Durch die DAkkS nach DIN EN ISO/IEC 17025 akkreditiertes Prüflabor. Die Akkreditierung gilt nur für den in der Urkundenanlage D-PL-19492-02-00 aufgeführten Akkreditierungsumfang.
Stand:
30.09.2024
Das Hepatitis-C-Virus ist ein ssRNA-Virus mit 6 Genotypen sowie vielen Subtypen, wobei Genotyp 1 und 3 in Deutschland am häufigsten vorkommen. Reinfektionen mit einem anderen Genotyp sind auch nach abgelaufener Infektion möglich. Der Infektionsweg verläuft parenteral. Vertikale Transmissionen von der Mutter auf das Kind sind abhängig von der peripartalen Viruslast der Mutter. Die sexuelle Übertragung ist möglich, jedoch relativ selten, sie spielt bei Risikogruppen eine Rolle bzw. bei Sexualpraktiken mit erhöhtem Verletzungsrisiko der Schleimhaut. Die Primärinfektion erfolgt meist inapparent oder mit geringer Symptomatik einer akute Hepatitis mit Leberfunktionseinschränkungen. Vor allem initial asymptomatische Verläufe chronifizieren in ca. 50-85% der Fälle und können zusätzlich mit extrahepatischen Manifestationen durch Immunkomplexe und Auto-Antikörper einhergehen. In 20 % der Fälle führt die chronische Infektion nach Jahren oder Jahrzehnten zur Leberzirrhose und nach weiteren Jahren kann sich ein Leberzellkarzinom entwickeln. Zur Diagnostik wird zunächst ein Anti-HCV-Antikörper Suchtest auf IgG- und IgM-Antikörper durchgeführt. Zielantigene sind Peptide und rekombinante Proteine, die die HCV Core-, NS3- und NS4- Antigene repräsentieren. Bei einem wiederholt positiven bzw. nicht sicher negativen Suchtest erfolgt die Bestätigung über einen Line-Blot. Der serologische Nachweis von Anti-HCV-Antikörpern kann nicht zwischen einer akuten, einer chronischen oder einer durchgemachten Infektion unterscheiden. Zur Bestätigung einer akuten/chronischen Infektion ist der Nachweis von HCV-RNA u.a. mittels RT-PCR ggf. auch mehrmalig während des Krankheitsverlaufs durchzuführen.

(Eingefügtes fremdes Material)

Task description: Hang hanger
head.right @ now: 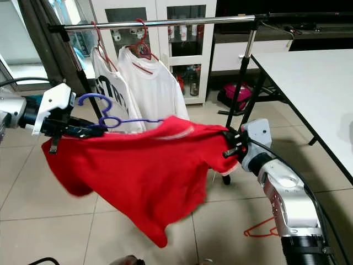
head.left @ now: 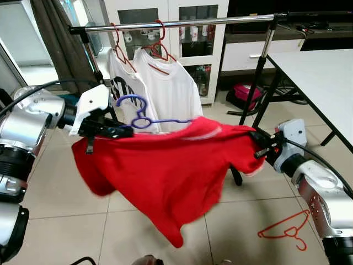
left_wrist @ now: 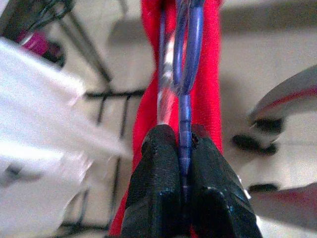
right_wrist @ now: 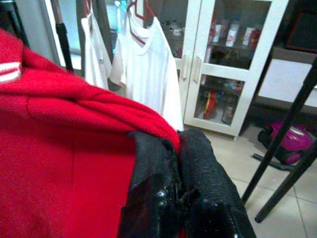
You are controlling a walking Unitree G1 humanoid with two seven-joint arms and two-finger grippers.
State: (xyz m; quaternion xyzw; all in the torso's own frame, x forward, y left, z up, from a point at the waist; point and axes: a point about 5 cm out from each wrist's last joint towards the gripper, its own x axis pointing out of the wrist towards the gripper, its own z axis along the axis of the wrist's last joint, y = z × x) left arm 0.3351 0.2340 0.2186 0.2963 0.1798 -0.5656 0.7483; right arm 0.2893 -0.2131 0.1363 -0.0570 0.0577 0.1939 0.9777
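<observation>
My left gripper [head.left: 113,131] pinches the purple hanger [head.left: 144,118] at left of centre, and my right gripper [head.left: 259,144] clamps the far shoulder of the red shirt [head.left: 165,165] at right. The shirt sags between them, below the rail [head.left: 182,23] along the top. I judge I am carrying toward the rail; next, lift the hook over it. Bare rail lies right of the white shirts [head.left: 165,88]; the table [head.left: 325,77] crowds the right edge.
</observation>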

Elektro-Chemi-Lumineszenz-Immunoassay (ECLIA)
Die in der Probe vorhandenen Anti-HCV-Antikörper bilden mit den hinzugefügten HCV-Antigenen, die entweder biotinyliert oder mit Ruthenium-Komplex markiert sind einen Sandwich-Komplex (one-step double antigen sandwich assay). Nach Zugabe von Streptavidin beschichteten Mikropartikeln wird der Komplex über Biotin-Streptavidin Wechselwirkung an die Festphase gebunden. Nach Überführung des Reaktionsgemisches in die Messzelle werden die Mikropartikel durch magnetische Wirkung auf die Oberfläche der Elektrode fixiert. Durch einem Waschschritt werden ungebundene Substanzen entfernt und das Anlegen einer Spannung induziert die Chemilumineszenzemission, die mit dem Photomultiplier gemessen wird. Durch Vergleich des Elektrochemilumineszenzsignals mit dem Cutoff-Wert, der zuvor durch eine anti-HCV-Kalibration ermittelt wurde, wird das Ergebnis automatisch berechnet.

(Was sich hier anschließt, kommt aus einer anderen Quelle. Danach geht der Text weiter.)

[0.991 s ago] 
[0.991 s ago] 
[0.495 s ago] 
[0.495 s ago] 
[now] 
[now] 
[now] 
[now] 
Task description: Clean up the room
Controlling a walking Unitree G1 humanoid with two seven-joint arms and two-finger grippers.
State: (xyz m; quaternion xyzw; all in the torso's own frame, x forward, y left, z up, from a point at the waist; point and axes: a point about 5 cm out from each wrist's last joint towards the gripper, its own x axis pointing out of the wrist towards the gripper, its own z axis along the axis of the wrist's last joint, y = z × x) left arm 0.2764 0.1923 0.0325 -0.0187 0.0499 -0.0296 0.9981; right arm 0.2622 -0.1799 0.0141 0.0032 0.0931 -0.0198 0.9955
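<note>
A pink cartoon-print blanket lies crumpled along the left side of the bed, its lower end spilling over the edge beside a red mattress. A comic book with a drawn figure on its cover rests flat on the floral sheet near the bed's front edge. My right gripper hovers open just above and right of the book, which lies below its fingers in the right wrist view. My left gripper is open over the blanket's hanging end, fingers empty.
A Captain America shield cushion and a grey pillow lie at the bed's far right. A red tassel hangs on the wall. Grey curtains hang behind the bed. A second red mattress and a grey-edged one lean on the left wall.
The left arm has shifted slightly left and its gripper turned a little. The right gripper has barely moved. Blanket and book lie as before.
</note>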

Gerät: Vollautomatisches Analysensystem Cobas 8000 e801 (Fa. Roche)
Bestätigungstest: Qualitativer Line-immunoassay (LIA)
Hochgereinigte rekombinante HCV-Antigene (NS3, NS4, NS5, Core 1, Core 2, Helicase) sind auf einem Nitrocellulose-Membran-Teststreifen fixiert. Die Teststreifen werden mit der verdünnten Probe inkubiert, wobei sich spezifische Antikörper an die Erreger-Antigene auf dem Teststreifen anlagern. Nicht gebundene Antikörper werden anschließend weggewaschen. Im zweiten Schritt werden die Streifen mit Anti-human-Immunglobulin Antikörpern (IgG), die mit Meerrettich-Peroxidase gekoppelt sind (=Konjugat), inkubiert. Anschließend wird nicht gebundenes Konjugat weggewaschen. Mit einer durch die Peroxidase katalysierten Farbreaktion werden spezifisch gebundene Antikörper nachgewiesen. Falls eine Antigen-Antikörper-Reaktion stattgefunden hat, erscheint an der entsprechenden Stelle eine dunkle Bande auf dem Streifen.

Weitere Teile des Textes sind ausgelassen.